Perseid Meteor Shower 2010: Sky Show Thursday Night
Perseids usually the biggest meteor shower of the year.
Aug. 12, 2010 — -- Go outside between midnight and dawn on Friday morning, and if the Perseid meteor shower of 2010 is good to you, you will be able to see the sky falling.
Every year at this time, the Earth passes through the orbit of a comet called Swift-Tuttle, and the result is a meteor shower -- shooting stars, perhaps 50 or 60, and occasionally as many as 100 per hour -- streaking across the night sky as debris from the comet enters the earth's atmosphere and burns up.
Even though the comet is far away now, in an elliptical orbit that only brings it close to the sun once every 133 years, rock and ice from it have spread out in a ring all along its path.

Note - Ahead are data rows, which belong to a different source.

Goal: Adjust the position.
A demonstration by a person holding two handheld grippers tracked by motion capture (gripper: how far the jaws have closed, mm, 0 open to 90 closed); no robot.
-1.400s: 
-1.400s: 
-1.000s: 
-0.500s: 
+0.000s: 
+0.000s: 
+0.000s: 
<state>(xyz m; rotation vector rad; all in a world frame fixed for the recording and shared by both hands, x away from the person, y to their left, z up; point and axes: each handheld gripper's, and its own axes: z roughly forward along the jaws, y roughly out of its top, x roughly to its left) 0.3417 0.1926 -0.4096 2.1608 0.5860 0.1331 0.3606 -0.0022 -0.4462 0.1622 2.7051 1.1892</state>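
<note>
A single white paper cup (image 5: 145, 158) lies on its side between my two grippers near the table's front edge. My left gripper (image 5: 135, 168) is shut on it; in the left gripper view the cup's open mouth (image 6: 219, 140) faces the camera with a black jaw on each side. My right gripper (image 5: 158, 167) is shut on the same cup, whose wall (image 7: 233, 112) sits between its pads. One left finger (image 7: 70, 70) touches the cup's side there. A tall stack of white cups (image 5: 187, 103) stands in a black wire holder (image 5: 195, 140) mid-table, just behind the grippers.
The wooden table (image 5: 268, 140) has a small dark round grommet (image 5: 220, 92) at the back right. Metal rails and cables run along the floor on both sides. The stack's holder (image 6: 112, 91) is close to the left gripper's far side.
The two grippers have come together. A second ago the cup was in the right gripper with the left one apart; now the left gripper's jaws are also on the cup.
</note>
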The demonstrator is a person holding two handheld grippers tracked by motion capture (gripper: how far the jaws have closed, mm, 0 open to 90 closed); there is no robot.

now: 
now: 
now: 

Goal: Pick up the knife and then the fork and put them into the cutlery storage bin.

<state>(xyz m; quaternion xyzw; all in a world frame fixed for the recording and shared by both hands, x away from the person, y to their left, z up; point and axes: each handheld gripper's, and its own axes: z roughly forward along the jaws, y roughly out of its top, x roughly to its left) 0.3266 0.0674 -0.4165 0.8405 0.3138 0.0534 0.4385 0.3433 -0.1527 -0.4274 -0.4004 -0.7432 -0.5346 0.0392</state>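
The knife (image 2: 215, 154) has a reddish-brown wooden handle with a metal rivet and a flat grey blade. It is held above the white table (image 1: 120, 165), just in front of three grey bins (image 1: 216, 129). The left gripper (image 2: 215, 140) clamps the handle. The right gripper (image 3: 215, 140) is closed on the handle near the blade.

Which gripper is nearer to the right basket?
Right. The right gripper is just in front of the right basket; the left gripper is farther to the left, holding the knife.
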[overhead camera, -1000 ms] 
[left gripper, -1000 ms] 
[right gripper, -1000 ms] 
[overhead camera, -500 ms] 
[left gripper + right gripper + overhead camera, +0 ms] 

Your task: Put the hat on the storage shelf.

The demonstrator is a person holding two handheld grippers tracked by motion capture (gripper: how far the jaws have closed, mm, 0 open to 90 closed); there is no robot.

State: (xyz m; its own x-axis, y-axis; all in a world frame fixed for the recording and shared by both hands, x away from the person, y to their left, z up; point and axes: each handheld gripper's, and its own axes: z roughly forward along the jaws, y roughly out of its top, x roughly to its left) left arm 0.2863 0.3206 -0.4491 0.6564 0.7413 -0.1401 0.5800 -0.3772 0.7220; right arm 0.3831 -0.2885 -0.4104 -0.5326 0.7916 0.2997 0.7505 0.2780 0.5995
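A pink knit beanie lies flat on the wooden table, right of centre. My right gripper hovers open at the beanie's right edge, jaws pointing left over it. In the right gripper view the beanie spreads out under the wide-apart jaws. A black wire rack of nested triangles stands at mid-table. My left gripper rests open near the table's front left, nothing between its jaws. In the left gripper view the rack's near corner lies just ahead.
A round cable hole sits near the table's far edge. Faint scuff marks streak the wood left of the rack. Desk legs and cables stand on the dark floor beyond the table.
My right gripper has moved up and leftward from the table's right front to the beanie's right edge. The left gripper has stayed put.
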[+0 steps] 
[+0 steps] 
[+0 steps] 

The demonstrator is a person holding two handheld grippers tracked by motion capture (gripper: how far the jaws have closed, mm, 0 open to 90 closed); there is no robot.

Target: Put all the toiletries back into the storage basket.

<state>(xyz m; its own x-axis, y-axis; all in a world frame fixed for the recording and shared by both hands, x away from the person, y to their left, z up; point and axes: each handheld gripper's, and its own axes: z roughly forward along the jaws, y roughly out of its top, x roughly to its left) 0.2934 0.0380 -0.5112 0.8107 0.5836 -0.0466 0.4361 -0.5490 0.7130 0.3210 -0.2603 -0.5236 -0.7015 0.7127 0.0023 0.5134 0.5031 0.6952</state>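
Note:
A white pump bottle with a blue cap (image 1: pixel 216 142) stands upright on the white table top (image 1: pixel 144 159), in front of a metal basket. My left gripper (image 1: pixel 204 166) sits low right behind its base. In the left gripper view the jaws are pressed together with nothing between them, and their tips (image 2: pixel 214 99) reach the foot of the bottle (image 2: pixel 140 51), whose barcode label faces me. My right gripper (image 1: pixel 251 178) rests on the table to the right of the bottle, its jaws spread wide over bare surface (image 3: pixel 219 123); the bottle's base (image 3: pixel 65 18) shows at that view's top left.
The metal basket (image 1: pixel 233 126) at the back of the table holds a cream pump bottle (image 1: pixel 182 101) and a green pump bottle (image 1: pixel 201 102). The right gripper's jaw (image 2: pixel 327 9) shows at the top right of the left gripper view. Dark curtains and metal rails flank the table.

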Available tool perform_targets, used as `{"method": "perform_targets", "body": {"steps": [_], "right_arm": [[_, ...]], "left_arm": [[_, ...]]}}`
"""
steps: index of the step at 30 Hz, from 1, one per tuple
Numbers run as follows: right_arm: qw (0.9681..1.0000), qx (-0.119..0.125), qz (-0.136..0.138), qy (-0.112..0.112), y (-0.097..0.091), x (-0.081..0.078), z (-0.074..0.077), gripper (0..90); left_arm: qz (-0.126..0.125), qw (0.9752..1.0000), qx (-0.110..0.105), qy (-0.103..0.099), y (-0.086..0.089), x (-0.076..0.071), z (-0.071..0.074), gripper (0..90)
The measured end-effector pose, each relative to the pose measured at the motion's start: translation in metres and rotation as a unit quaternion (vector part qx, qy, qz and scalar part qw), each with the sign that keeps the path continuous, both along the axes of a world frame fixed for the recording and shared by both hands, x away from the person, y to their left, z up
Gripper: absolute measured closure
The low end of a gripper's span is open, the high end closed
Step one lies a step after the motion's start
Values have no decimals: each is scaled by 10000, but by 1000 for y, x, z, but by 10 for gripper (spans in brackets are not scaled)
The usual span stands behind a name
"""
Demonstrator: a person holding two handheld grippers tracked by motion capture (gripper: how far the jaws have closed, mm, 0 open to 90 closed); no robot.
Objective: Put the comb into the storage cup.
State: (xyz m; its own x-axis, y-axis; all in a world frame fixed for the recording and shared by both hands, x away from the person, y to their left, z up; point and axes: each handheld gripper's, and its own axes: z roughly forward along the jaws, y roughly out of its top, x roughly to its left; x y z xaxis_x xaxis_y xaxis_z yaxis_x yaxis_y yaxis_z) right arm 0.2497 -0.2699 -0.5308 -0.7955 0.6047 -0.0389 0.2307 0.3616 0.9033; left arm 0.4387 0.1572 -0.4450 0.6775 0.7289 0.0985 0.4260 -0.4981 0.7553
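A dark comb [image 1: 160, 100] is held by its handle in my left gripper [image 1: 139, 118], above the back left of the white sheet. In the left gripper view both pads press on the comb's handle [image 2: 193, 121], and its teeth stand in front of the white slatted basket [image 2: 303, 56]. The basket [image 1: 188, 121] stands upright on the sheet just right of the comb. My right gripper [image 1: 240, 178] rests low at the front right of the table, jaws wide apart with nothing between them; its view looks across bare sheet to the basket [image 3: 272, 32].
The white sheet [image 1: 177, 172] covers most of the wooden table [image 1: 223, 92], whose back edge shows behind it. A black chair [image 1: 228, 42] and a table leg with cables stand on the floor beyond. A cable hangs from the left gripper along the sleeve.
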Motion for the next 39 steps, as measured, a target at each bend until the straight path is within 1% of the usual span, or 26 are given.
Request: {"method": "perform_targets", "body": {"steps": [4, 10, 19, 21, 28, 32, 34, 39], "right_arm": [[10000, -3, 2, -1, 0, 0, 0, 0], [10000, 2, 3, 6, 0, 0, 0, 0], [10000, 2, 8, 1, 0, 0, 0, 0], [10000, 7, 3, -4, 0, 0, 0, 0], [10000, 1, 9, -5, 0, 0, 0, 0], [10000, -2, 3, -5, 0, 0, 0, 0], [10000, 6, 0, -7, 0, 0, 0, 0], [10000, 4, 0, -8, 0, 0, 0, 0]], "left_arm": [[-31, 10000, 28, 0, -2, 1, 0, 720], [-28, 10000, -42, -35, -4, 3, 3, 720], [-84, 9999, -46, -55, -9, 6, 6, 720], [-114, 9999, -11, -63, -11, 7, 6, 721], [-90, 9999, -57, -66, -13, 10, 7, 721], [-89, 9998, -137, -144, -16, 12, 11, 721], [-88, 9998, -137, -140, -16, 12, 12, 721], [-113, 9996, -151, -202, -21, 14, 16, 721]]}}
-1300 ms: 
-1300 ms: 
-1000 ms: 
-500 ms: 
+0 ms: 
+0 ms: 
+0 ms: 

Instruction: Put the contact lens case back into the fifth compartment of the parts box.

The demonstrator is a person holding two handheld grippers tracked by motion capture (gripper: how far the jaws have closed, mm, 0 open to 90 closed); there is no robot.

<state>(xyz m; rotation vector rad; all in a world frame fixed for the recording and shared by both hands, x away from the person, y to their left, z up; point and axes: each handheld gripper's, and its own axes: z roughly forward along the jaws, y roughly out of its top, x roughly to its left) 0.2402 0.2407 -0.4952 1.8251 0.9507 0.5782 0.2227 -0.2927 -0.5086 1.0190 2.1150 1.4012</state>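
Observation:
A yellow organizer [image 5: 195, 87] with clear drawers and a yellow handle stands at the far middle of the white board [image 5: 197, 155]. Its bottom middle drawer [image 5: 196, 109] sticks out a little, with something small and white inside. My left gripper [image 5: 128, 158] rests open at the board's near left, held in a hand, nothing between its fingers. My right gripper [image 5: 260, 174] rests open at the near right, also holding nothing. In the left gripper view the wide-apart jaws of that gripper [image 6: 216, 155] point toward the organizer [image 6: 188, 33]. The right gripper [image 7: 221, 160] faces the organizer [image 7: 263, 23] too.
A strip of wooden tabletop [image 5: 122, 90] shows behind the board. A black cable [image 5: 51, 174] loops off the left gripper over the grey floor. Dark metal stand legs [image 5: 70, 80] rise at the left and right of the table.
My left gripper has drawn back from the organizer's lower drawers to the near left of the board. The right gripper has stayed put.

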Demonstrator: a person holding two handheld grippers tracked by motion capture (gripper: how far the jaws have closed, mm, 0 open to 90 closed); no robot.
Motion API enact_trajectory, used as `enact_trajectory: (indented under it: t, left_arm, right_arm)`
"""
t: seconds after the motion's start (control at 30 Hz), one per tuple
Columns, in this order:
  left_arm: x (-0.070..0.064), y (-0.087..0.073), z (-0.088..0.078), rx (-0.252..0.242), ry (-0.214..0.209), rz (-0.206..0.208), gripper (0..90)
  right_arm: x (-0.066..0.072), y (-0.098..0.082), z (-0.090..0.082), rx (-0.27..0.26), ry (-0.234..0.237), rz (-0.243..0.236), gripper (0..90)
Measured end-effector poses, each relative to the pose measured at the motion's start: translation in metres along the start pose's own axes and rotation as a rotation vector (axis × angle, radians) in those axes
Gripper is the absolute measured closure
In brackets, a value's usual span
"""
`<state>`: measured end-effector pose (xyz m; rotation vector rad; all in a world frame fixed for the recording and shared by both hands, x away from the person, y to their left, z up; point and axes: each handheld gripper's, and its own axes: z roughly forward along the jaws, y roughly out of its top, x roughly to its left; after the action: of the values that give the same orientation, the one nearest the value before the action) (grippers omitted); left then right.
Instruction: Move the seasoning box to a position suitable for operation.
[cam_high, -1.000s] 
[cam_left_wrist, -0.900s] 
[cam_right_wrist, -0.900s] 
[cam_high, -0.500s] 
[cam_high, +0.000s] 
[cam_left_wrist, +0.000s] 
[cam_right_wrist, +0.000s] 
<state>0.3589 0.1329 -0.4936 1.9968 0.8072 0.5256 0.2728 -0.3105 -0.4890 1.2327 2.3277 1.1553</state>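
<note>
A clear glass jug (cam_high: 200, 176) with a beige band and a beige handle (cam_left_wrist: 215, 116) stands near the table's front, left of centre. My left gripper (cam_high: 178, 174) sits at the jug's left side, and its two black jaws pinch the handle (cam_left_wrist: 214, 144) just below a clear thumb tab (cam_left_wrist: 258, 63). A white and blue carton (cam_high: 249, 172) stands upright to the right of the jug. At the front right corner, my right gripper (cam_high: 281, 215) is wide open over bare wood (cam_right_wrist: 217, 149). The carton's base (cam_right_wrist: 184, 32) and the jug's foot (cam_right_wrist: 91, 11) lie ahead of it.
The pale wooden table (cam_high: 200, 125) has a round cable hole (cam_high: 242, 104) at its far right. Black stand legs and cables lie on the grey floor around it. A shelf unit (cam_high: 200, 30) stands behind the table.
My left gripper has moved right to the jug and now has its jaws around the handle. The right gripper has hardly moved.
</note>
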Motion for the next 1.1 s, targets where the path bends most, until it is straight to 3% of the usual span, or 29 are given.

The comet itself will probably be pretty good to see if you can hang on until July 2126, but in the meantime, like clockwork, it gives us a meteor shower in mid-August.
This year happens to be a particularly good one if you'd like to wish upon a star. There was a new moon Monday night, which means that the skies should be nice and dark -- especially after midnight on Friday morning, the likely peak time for viewing in North America.
"Expect to see dozens of meteors between midnight and dawn," said Rebecca Johnson, editor of StarDate magazine, published by the McDonald Observatory of the University of Texas. "Some will be faint, some bright. If you get really lucky, you might see a fireball -- a really large meteor streaking from one side of the sky to the other, and leaving a burning tail in its wake. That's pretty rare."
Be alert; most meteors streak by in a second or less, sometimes in clusters. Most of the shooting stars are created by small cometary fragments, some as small as grains of sand, completely vaporized as they plunge into our protective blanket of air.
The best way to see them is to find a nice, dark place with no street lights and as few trees as possible, and look up. You may want to bring a lawn chair or a blanket. The streaks may be anywhere in the sky, though they'll all appear to come from the constellation Perseus, in the northeastern sky, after midnight.